Iron ore slumps to three-week low on China demand worries
Dalian iron ore fell for a fifth straight session on Thursday and hit its lowest in three weeks, dragged down by a pessimistic demand outlook for the steelmaking ingredient from top steel producer China.
The most-traded iron ore for September delivery on China’s Dalian Commodity Exchange ended daytime trade 2.5% lower at 867.50 yuan ($129.35) a tonne, after earlier falling to 861.50 yuan, its weakest since May 26.
On the Singapore Exchange, the front-month July contract gave up early gains and was down 0.5% at $128.80 a tonne by 0717 GMT. It touched $127.70 earlier in the session, the weakest since May 27.
Other steel inputs fell more sharply, with Dalian coking coal tumbling 6.2% and coke DCJcv1 slumping 5.5%.
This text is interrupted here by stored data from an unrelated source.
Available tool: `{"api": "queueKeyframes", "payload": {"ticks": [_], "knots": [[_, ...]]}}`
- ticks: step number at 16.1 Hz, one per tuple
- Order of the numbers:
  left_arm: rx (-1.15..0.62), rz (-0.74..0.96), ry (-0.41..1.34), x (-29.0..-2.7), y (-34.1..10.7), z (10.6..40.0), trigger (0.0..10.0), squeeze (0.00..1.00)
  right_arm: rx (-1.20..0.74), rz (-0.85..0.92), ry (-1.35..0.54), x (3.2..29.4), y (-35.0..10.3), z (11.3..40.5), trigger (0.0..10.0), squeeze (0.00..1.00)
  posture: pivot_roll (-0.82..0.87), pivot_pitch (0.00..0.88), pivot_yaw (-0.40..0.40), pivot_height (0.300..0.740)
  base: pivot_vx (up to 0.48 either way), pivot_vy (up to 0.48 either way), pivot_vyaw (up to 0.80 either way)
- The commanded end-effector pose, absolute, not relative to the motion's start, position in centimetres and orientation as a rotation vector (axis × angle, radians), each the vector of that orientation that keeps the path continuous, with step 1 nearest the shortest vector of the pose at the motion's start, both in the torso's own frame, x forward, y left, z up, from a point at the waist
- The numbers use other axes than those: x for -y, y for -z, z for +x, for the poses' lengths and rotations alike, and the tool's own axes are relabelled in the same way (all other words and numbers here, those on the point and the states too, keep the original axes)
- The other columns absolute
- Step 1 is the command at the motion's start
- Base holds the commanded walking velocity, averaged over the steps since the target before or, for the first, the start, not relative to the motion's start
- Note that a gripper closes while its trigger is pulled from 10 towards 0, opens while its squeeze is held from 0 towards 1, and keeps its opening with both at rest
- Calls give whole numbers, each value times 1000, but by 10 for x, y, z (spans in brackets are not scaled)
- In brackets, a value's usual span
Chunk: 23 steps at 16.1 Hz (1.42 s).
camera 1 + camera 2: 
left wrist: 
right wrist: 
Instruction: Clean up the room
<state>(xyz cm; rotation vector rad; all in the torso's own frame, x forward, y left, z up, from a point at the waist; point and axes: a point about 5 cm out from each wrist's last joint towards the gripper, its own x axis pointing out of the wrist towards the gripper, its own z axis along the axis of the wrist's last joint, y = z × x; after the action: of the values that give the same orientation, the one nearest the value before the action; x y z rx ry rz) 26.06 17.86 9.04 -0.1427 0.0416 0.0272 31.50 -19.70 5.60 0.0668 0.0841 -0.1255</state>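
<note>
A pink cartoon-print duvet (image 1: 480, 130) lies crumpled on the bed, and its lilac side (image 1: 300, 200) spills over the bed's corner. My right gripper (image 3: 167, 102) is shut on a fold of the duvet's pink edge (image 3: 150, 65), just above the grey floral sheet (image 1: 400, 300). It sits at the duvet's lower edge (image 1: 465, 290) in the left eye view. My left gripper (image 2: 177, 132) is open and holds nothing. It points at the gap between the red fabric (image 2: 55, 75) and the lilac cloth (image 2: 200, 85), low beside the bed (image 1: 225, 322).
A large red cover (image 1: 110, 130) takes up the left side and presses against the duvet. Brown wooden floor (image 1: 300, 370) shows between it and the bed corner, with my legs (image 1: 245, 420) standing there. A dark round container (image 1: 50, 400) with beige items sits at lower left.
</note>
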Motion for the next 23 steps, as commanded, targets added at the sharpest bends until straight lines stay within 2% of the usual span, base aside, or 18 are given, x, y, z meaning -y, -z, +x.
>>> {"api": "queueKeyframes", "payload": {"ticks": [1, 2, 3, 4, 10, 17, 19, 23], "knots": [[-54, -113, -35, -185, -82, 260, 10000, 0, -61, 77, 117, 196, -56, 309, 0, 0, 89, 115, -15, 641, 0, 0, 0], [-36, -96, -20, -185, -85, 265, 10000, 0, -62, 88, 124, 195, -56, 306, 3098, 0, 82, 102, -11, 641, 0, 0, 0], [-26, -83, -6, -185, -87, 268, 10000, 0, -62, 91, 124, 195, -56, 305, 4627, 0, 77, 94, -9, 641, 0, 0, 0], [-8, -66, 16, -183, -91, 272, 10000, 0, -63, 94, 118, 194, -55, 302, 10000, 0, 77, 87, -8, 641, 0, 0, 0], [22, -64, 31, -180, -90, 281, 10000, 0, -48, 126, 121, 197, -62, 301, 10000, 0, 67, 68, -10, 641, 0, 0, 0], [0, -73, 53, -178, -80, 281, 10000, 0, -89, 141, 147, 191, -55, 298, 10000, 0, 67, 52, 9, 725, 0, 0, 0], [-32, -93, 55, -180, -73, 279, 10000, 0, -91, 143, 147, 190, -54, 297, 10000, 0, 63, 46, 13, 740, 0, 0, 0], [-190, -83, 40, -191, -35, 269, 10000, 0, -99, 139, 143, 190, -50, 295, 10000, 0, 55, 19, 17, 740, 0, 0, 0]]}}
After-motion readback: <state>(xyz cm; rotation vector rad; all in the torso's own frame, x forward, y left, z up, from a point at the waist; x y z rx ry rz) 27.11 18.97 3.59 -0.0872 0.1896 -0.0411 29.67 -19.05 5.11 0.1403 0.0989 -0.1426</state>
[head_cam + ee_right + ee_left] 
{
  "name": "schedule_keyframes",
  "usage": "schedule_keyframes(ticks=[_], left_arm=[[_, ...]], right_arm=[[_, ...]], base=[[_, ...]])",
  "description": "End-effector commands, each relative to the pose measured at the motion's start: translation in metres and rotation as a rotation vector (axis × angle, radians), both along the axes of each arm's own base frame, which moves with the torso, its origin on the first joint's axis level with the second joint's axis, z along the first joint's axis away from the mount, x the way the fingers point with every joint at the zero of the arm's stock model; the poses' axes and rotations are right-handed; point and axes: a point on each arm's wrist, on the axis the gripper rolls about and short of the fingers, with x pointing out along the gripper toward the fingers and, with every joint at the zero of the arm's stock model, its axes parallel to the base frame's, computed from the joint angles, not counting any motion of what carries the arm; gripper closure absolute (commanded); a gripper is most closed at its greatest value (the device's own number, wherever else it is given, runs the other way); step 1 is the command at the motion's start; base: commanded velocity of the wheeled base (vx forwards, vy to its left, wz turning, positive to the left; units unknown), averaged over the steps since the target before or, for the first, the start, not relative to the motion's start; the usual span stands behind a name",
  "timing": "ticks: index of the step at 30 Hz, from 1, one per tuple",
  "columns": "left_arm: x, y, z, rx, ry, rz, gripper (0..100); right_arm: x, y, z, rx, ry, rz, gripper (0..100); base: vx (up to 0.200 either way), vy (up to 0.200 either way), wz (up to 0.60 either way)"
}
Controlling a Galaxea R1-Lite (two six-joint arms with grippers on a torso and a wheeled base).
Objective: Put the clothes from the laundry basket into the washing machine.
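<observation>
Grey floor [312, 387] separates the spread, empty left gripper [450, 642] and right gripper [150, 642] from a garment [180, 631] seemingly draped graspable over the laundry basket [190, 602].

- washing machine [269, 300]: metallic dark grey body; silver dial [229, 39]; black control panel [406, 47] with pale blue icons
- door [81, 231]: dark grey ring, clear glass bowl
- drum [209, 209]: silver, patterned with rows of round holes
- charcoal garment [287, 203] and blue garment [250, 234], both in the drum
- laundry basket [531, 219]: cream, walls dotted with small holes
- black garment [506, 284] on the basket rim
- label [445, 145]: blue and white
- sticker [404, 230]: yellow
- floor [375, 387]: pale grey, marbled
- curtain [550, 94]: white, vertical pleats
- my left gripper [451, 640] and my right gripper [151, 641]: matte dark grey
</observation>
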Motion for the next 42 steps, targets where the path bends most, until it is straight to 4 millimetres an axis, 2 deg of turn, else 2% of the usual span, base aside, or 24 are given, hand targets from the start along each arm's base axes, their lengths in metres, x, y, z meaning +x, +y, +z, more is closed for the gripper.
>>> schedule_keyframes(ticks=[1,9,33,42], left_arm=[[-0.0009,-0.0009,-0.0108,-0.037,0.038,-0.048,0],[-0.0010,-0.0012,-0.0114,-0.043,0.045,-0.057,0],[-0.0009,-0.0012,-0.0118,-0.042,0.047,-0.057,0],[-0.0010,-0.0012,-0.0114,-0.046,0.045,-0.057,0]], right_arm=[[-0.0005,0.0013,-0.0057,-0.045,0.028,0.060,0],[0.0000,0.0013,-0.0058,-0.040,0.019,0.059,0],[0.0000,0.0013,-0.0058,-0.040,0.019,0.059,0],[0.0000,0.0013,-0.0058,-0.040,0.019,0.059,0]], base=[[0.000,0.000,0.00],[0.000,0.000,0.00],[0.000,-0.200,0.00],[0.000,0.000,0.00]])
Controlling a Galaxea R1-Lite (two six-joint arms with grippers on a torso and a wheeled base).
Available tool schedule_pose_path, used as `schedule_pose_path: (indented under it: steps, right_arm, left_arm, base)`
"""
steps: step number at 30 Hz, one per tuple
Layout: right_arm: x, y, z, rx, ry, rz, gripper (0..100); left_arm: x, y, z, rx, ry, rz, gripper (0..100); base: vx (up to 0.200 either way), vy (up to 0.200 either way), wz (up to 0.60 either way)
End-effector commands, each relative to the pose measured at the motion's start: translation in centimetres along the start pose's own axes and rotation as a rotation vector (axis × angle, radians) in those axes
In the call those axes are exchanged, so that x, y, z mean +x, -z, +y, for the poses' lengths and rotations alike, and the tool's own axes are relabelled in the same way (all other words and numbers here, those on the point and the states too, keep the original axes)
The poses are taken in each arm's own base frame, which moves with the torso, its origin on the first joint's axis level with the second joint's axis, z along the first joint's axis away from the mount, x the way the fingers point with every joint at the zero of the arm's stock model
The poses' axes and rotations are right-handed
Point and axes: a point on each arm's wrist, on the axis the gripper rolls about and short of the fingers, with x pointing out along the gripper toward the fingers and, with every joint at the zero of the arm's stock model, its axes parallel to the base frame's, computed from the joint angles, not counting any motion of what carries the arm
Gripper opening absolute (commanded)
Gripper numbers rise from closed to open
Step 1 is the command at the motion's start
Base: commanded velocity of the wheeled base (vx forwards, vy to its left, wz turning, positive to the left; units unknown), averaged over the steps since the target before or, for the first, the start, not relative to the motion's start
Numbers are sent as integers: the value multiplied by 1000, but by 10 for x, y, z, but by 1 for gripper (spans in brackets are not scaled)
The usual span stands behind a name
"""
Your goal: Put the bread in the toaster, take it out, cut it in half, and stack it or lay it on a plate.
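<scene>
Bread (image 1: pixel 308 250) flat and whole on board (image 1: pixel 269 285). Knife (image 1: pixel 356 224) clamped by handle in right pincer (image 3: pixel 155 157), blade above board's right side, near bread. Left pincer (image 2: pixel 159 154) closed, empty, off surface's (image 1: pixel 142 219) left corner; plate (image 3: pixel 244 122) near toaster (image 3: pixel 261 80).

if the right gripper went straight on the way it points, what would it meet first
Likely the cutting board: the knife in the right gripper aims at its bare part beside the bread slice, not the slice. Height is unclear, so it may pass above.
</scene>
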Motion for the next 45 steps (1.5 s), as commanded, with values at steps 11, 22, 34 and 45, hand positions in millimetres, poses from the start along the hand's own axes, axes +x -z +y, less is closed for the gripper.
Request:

Several factors have clouded steel demand prospects in China, such as the rainy season that usually disrupts construction activity, restrictions put in place to contain COVID-19 outbreaks, and weak profits at steel mills.
“Steel inventory is rising, and prices are falling. The spot price of rebar fell to the lowest level in 15 months,” analysts at Westpac said in a note.
Wednesday’s data showing signs of an economic recovery in China last month failed to ease concerns about demand, with the pessimism gripping the futures markets also weighing on spot prices of iron ore.
Benchmark 62%-iron ore’s spot price in China was assessed at a three-week low of $133 a tonne on Wednesday by SteelHome consultancy.
After ramping up crude steel production last month, Chinese mills’ average daily output over June 1-10 fell 1.3% from the same period in May, Mysteel consultancy said, citing data from the China Iron & Steel Association.
Construction steel rebar on the Shanghai Futures Exchange dropped 1.9%, while hot-rolled coil dipped 1.6%. Stainless steel edged up 0.2%.